Data under study:

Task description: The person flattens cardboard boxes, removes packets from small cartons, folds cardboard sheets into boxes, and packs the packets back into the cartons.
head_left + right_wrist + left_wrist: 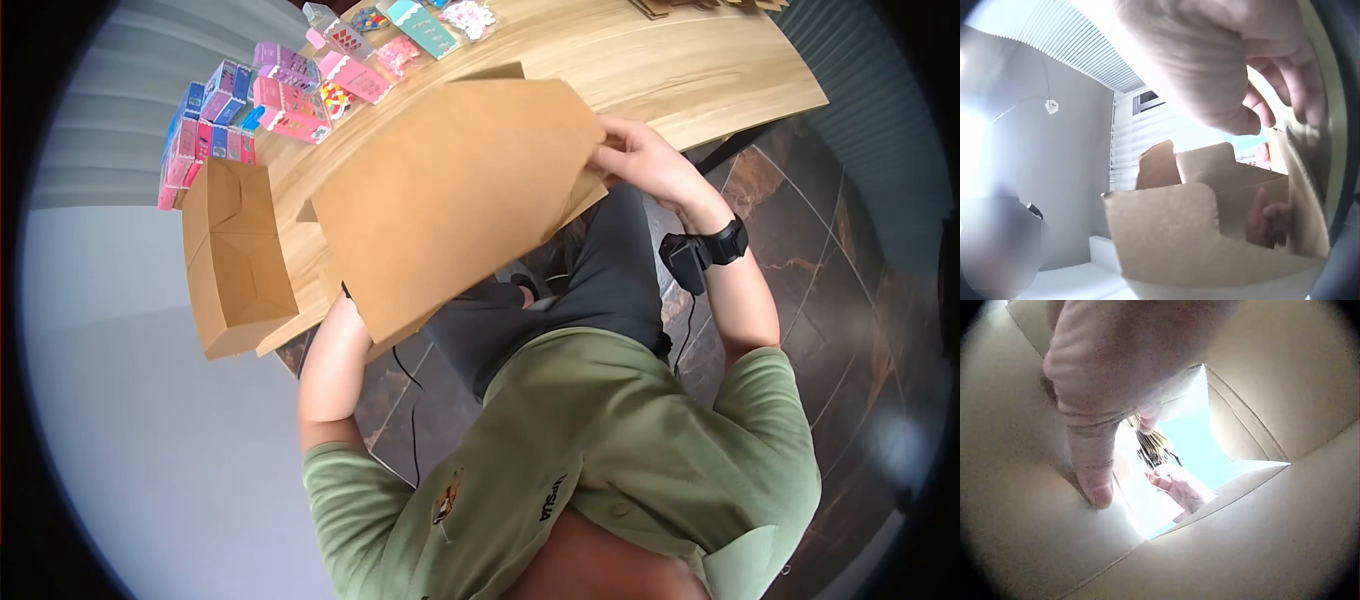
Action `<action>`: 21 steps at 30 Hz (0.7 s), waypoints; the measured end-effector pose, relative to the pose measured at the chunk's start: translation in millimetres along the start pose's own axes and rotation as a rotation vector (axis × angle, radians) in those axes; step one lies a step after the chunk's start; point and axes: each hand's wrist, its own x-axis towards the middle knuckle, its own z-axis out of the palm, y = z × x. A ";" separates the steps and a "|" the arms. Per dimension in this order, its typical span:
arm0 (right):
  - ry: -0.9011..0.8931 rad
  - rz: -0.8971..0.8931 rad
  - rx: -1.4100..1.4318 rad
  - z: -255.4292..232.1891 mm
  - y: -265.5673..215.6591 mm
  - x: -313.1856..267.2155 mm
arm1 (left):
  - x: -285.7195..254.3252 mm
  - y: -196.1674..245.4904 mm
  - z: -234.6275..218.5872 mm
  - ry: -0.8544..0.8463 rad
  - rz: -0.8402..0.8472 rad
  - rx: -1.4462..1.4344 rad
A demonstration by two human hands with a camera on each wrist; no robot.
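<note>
A brown cardboard box (pixel 455 200) hangs between the person's two hands, tilted above the lap and the near edge of the wooden table (pixel 720 75). The left hand (pixel 1129 362) reaches inside it, one digit straight against the inner wall. At the opposite, unclosed end, the right hand (pixel 650 160) grips the edge, thumb and fingers bent about a flap (pixel 1166 219)'s neighbouring side. Left of the left arm, a second brown box (pixel 240 285) lies at the table's edge. Past the hands, small pink box (pixel 292 108), purple box (pixel 287 65) and teal box (pixel 422 28) stand near clear packets (pixel 397 55) of coloured pieces. Beyond the right hand, brown cardboard pieces (pixel 690 6) lie on the tabletop's far side. A black strapped device (pixel 705 250) circles the right wrist.
</note>
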 end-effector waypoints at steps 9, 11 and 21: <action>-0.270 -0.225 0.143 13.9 -0.7 -8.5 | 6.4 3.2 2.4 0.001 0.013 -0.024; -0.386 -0.292 0.344 17.5 -5.1 -8.5 | 10.8 3.0 3.7 0.005 0.018 -0.031; -0.400 -0.539 -0.316 -5.1 -40.0 -6.7 | 11.6 3.1 16.0 0.010 0.026 -0.051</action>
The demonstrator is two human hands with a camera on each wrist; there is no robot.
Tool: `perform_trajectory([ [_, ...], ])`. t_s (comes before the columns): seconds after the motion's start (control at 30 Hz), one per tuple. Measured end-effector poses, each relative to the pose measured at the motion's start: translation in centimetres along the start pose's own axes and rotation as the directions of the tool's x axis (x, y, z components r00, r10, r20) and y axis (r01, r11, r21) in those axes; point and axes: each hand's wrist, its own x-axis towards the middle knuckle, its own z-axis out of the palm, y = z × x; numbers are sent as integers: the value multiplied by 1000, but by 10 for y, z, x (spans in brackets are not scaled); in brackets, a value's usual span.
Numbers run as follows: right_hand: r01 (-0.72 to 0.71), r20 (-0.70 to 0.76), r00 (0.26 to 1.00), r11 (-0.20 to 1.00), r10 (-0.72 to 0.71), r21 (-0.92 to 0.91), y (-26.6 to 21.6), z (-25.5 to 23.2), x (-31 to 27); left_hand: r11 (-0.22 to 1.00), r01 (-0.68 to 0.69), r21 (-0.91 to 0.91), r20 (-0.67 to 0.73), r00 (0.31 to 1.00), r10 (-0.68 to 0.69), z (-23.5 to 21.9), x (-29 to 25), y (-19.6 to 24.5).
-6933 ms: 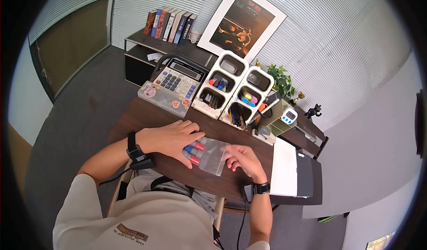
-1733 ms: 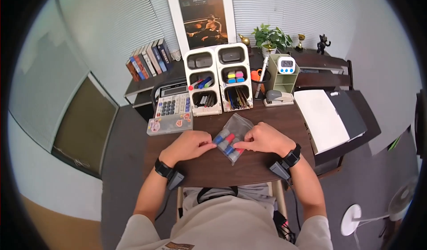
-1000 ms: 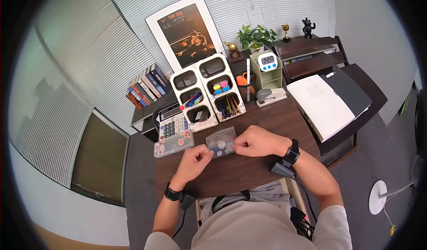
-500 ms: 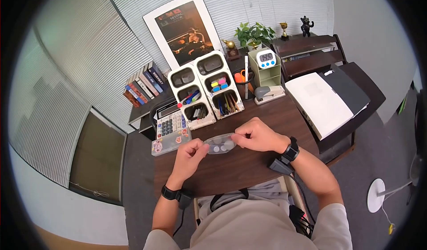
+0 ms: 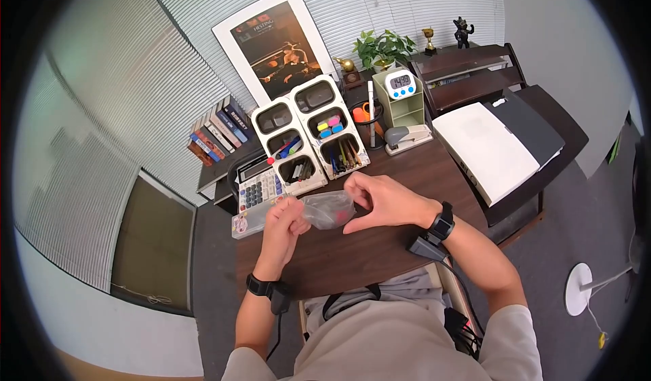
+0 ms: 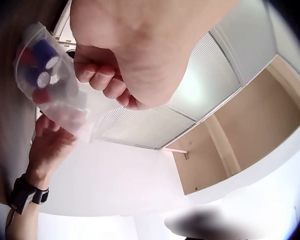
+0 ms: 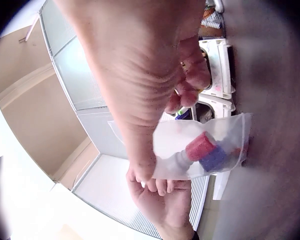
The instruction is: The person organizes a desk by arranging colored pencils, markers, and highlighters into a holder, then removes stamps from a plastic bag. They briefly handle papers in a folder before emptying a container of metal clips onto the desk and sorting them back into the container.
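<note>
My left hand (image 5: 278,230) grips one end of a clear plastic zip bag (image 5: 324,210), its fingers curled into a fist. The bag is held above the desk, slanting away from that fist. Inside, the left wrist view shows short stubby cylinders (image 6: 45,54) with red, blue and grey parts; their exact kind does not show. At the bag's other end is my right hand (image 5: 395,203), its thumb spread away from its bent fingers. In the right wrist view the thumb (image 7: 142,162) overlaps the bag and the fingertips show beyond it.
Behind the hands stand two white organizers (image 5: 308,133) with pens and highlighters. A calculator (image 5: 258,192) is at the left. A stapler (image 5: 408,139), a pen cup (image 5: 368,123) and a green holder with a timer (image 5: 400,84) stand at the right, beside a white binder (image 5: 485,151).
The bag was on the desk with both hands around it. Both hands then lifted and tilted it between pinched fingers; now the right thumb has parted from the fingers while the left hand keeps hold.
</note>
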Motion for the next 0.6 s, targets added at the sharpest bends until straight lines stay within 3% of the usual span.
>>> perform_trajectory([
  [0.1, 33, 17, 999, 999, -32, -44, 15, 10, -1, 998, 12, -61, -17, 1000, -13, 0, 2, 3],
  [0.17, 12, 146, 989, 979, 18, -205, 23, 14, -3, 996, 6, -85, 11, 1000, -5, -1, 2, 4],
  [0.37, 126, 145, 985, 957, -90, -263, 34, 23, -5, 993, -37, -113, 2, 999, 37, -1, -1, 2],
  [0.6, 128, 159, 983, 958, -89, -258, 38, 27, -4, 970, -151, -189, -4, 988, 153, -8, -4, 9],
])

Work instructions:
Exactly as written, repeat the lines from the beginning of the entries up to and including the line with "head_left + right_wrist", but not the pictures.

Finished task:
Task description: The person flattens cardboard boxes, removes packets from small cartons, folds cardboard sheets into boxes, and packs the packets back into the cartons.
head_left + right_wrist + left_wrist: 

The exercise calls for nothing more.